Si è conclusa la “call for entry” del Perugia Social Photo Fest 2016 – Blindspot. In totale sono arrivate 177 proposte provenienti 17 paesi (Italia, Argentina, Belgio, Brasile, Danimarca, Francia, Giappone, Germania, Inghilterra, Israele, Polonia, Russia, Spagna, Sudafrica, Thailandia, Ungheria, USA). In particolare, 139 progetti per la sezione “fotografia sociale” e 38 progetti presentati nella sezione “fotografia terapeutica”.
La commissione composta da Antonello Turchetti, direttore artistico del festival in rappresentanza dell’associazione organizzatrice ‘LuceGrigia’, dal fotografo Fausto Podavini (vincitore del Word Press Photo 2013) e da Loredana De Pace, giornalista specializzata in fotografia, ha selezionato i progetti vincitori e ha assegnato delle menzioni d’onore.

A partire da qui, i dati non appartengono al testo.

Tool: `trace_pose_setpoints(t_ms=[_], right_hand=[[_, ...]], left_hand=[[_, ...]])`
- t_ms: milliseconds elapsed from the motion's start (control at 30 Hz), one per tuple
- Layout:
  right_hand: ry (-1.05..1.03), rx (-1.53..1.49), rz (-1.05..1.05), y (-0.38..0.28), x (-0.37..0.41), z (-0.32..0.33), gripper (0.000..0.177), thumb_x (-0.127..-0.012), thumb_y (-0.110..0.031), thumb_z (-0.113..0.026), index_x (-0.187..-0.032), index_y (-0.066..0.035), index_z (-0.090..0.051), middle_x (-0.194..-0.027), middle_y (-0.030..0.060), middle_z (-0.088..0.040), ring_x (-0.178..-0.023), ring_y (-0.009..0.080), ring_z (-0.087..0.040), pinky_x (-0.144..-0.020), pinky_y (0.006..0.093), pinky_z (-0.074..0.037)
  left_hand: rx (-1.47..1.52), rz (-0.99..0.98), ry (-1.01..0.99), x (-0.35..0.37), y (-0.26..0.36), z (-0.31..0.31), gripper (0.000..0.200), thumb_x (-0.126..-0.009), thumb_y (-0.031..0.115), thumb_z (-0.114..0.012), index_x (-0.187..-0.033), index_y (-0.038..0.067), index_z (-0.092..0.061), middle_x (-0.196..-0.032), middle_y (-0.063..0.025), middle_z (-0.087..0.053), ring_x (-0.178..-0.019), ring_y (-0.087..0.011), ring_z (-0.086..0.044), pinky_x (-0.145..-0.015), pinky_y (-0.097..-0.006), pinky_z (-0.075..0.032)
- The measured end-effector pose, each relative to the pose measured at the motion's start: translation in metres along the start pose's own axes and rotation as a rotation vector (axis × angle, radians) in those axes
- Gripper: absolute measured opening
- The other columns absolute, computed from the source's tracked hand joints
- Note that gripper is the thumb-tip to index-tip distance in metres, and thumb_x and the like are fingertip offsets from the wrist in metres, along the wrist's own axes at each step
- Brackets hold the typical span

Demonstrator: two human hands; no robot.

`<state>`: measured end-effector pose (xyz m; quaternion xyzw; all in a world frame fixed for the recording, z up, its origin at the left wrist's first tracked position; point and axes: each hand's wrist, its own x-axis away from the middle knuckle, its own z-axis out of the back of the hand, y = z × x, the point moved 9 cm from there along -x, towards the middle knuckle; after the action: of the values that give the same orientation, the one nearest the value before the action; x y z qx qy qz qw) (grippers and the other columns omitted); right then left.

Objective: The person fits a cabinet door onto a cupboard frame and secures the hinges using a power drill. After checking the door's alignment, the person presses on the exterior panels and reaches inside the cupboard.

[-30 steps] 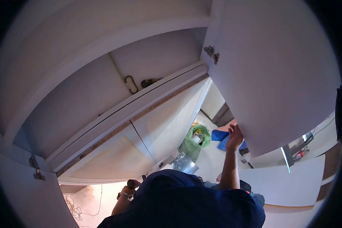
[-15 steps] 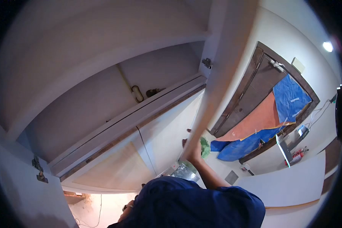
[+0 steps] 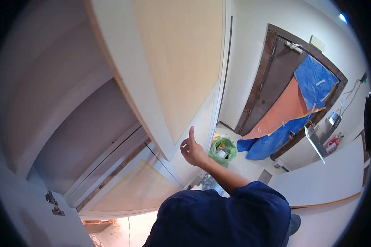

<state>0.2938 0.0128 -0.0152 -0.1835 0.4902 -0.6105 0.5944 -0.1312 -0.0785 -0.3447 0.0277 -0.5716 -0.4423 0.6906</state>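
My right hand [image 3: 193, 153] is stretched forward from a blue sleeve, the index finger pointing out and the other fingers loosely bent. It holds nothing and overlaps the lower part of a cabinet door [image 3: 179, 61], a pale wood panel with a white border. This door stands part way across the cabinet opening. Behind it lies the grey cabinet interior [image 3: 86, 136] with a curved shelf edge. Lower doors [image 3: 127, 185] with pale panels sit beneath the opening. My left hand is out of sight.
Another white cabinet door [image 3: 20, 206] with a metal hinge [image 3: 54, 203] stands at the left. A green bag-lined bin [image 3: 222, 152] with rubbish is beyond my hand. Blue and orange sheets [image 3: 276, 111] are taped over a dark door [image 3: 276, 70]. A white board [image 3: 317, 181] lies right.
The right-hand cabinet door has swung toward the opening, now showing its panelled face. My right hand has come off its edge, finger extended. My left hand has left the view.
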Motion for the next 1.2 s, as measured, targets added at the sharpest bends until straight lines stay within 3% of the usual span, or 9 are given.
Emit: trace_pose_setpoints(t_ms=[133, 333, 367, 500, 533, 600, 800, 1000, 1200], right_hand=[[-0.028, -0.025, -0.005, 0.003, -0.002, -0.005, 0.093, -0.086, -0.008, -0.059, -0.147, 0.000, 0.010, -0.099, 0.0140, -0.065, -0.072, 0.0289, -0.066, -0.066, 0.0391, -0.053], [-0.351, 0.104, -0.025, 0.020, 0.019, -0.032, 0.070, -0.085, -0.017, -0.060, -0.146, -0.007, -0.026, -0.112, 0.0153, -0.062, -0.082, 0.0303, -0.065, -0.077, 0.0429, -0.051], [-0.411, 0.060, -0.084, 0.024, 0.023, -0.034, 0.067, -0.084, -0.018, -0.062, -0.143, -0.008, -0.033, -0.111, 0.0151, -0.062, -0.090, 0.0313, -0.064, -0.082, 0.0430, -0.050], [-0.554, 0.147, -0.081, 0.064, 0.047, -0.062, 0.033, -0.086, -0.017, -0.060, -0.117, -0.006, -0.062, -0.093, 0.0132, -0.069, -0.082, 0.0329, -0.065, -0.077, 0.0417, -0.051], [-0.516, 0.073, 0.033, 0.084, 0.053, -0.074, 0.026, -0.087, -0.016, -0.056, -0.108, -0.005, -0.066, -0.085, 0.0122, -0.070, -0.075, 0.0292, -0.067, -0.072, 0.0397, -0.052], [-0.676, -0.067, -0.226, 0.081, 0.062, -0.069, 0.021, -0.088, -0.017, -0.056, -0.100, -0.004, -0.067, -0.082, 0.0085, -0.069, -0.067, 0.0188, -0.065, -0.064, 0.0333, -0.052], [-0.760, 0.017, -0.258, 0.056, 0.057, -0.055, 0.031, -0.091, -0.033, -0.058, -0.088, -0.003, -0.066, -0.073, 0.0084, -0.067, -0.065, 0.0193, -0.064, -0.061, 0.0342, -0.051], [-0.869, -0.192, -0.112, 0.036, 0.049, -0.063, 0.026, -0.091, -0.027, -0.061, -0.093, -0.002, -0.065, -0.078, 0.0076, -0.067, -0.072, 0.0151, -0.062, -0.066, 0.0312, -0.050], [-1.190, -0.160, 0.067, -0.018, 0.046, -0.089, 0.030, -0.090, -0.028, -0.065, -0.106, -0.003, -0.066, -0.095, 0.0084, -0.067, -0.089, 0.0164, -0.061, -0.083, 0.0298, -0.048]], left_hand=[[-0.019, 0.008, 0.002, 0.003, 0.003, 0.001, 0.032, -0.072, 0.007, -0.074, -0.103, 0.006, -0.064, -0.071, -0.0034, -0.061, -0.055, -0.0137, -0.055, -0.049, -0.0313, -0.043], [-0.041, 0.010, 0.003, 0.002, 0.016, 0.001, 0.034, -0.072, 0.007, -0.073, -0.105, 0.006, -0.064, -0.071, -0.0029, -0.061, -0.056, -0.0133, -0.054, -0.049, -0.0311, -0.043], [-0.044, 0.010, 0.007, 0.002, 0.020, 0.001, 0.034, -0.072, 0.007, -0.073, -0.105, 0.006, -0.064, -0.071, -0.0028, -0.061, -0.056, -0.0133, -0.054, -0.049, -0.0311, -0.043], [-0.061, 0.000, 0.012, 0.001, 0.039, -0.001, 0.035, -0.073, 0.007, -0.073, -0.106, 0.007, -0.064, -0.071, -0.0025, -0.060, -0.056, -0.0131, -0.054, -0.048, -0.0310, -0.042], [-0.067, -0.003, 0.016, -0.001, 0.044, -0.003, 0.035, -0.073, 0.007, -0.073, -0.106, 0.007, -0.063, -0.072, -0.0024, -0.060, -0.056, -0.0130, -0.054, -0.048, -0.0309, -0.042], [-0.071, -0.003, 0.019, -0.003, 0.050, -0.004, 0.035, -0.073, 0.007, -0.073, -0.107, 0.007, -0.063, -0.072, -0.0023, -0.060, -0.056, -0.0129, -0.053, -0.048, -0.0309, -0.042], [-0.068, -0.010, 0.036, -0.005, 0.064, -0.004, 0.037, -0.073, 0.007, -0.073, -0.108, 0.008, -0.063, -0.072, -0.0018, -0.060, -0.056, -0.0126, -0.053, -0.048, -0.0307, -0.042], [-0.010, 0.003, 0.057, 0.008, 0.039, -0.005, 0.038, -0.073, 0.007, -0.073, -0.110, 0.008, -0.063, -0.073, -0.0013, -0.060, -0.056, -0.0122, -0.052, -0.048, -0.0305, -0.041], [0.234, -0.022, 0.113, 0.057, -0.039, -0.032, 0.039, -0.074, 0.007, -0.073, -0.112, 0.009, -0.063, -0.073, -0.0009, -0.060, -0.057, -0.0119, -0.052, -0.048, -0.0303, -0.041]])
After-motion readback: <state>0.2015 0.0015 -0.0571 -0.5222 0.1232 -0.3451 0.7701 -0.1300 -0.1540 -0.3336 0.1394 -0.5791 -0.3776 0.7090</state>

Miglior progetto sezione “Fotografia sociale”. SARA CASNA. The Egon project
Con il progetto “The Egon project”, Sara Casna dimostra una delicata capacità di affrontare senza retorica un tema assai discusso quanto attuale, ma poco conosciuto realmente nell’intimità delle mura domestiche, negli sguardi dei protagonisti, nella difficoltà propria del cambiamento: prima ancora di fotografarla, la transessualità di Egon, Sara la vive come testimone discreta. Lo dimostra dal suo modo affatto didascalico di raccontare per immagini, dalla sua maniera “sporca” di inquadrare, come se invece di ripulire la scena, la Casna abbia scelto una forma di documentazione primitiva, motivata dalla volontà di trascrivere tale-e-quale tutti quei passaggi – graduali e dolorosi – verso la nuova vita di Egon. Come in un album di famiglia.

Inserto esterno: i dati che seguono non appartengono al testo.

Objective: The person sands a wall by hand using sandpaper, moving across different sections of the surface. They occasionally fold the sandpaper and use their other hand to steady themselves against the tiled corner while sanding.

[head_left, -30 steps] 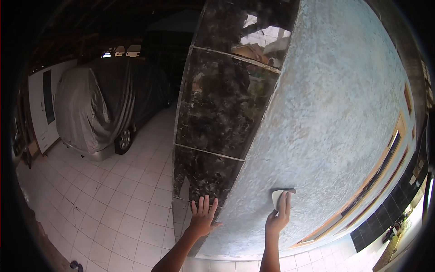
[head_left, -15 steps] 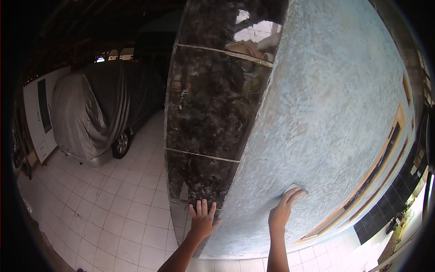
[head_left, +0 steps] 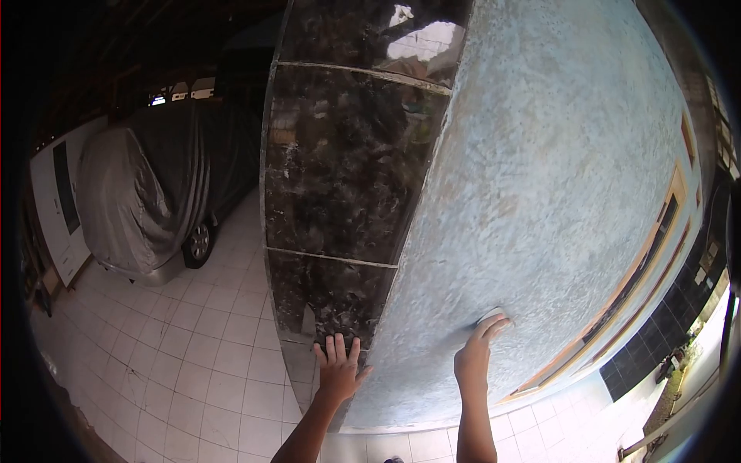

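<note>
My left hand [head_left: 337,374] lies flat with fingers spread on the lower part of the dark glossy tiled pillar [head_left: 340,162], close to where it meets the blue wall [head_left: 532,193]. To its right, my right hand [head_left: 473,359] grips a thin, pale, flat piece [head_left: 489,313] and presses it against the blue wall. The fingers cover much of this piece, so its exact kind is hidden. The wall's paint looks patchy, with whitish and brownish blotches.
A car under a grey cover [head_left: 147,193] stands at the left on white floor tiles [head_left: 208,347], beside a white cabinet [head_left: 65,208]. A wooden window frame [head_left: 610,328] runs along the wall at right. Dark tiles [head_left: 656,339] lie beyond it.
The whole view has swung slightly, so the pillar, car and wall sit further left. My left hand stays on the pillar, and my right hand keeps the flat piece at the wall.
</note>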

Miglior progetto sezione “Fotografia terapeutica”. MAURO BATTISTON. TIA – Fotoelaborazione del trauma psichico
“TIA” di Marco Battiston primeggia per la perfetta coincidenza fra intenzioni dell’autore, sviluppo del progetto e capacità terapeutica dello stesso. Scatta per aiutarsi quando la sua salute è drammaticamente cagionevole, postproduce in seguito cercando scene dal suo subconscio e le trova nel colore vivissimo che sovrappone alle foto realizzate in precedenza, sin da quando si trovava in ospedale, ricoverato. Queste non sono immagini viste, sono immagini sentite, fatte risalire dalla coscienza, ripescate dall’animo per fare ordine in un cervello confuso dalla malattia. Il risultato è di una forza talmente straordinaria da “curare” un poco – nel senso di avere cura di – anche coloro i quali guarderanno queste fotografie.
Premio speciale della giuria “Call for Entry” 2016. Alla Mirovskaya “Distant & Close”
Qualcuno formalmente userebbe l’espressione “per insindacabile decisione della giuria”. In effetti, i giurati che hanno guardato e riguardato, discusso e scelto i due vincitori di quest’anno, hanno anche compreso quanto fosse importante premiare – con una mostra presentata al PSPF 2016 – un altro approccio al fare fotografia terapeutica, diverso e ugualmente efficace, espresso dal lavoro Distant & Close di Alla Mirovskaya. Il progetto scandisce prossimità e lontananza di un rapporto complesso quale può essere quello fra madre e figlia, e lo fa con fermezza, potenza lirica e di contenuto.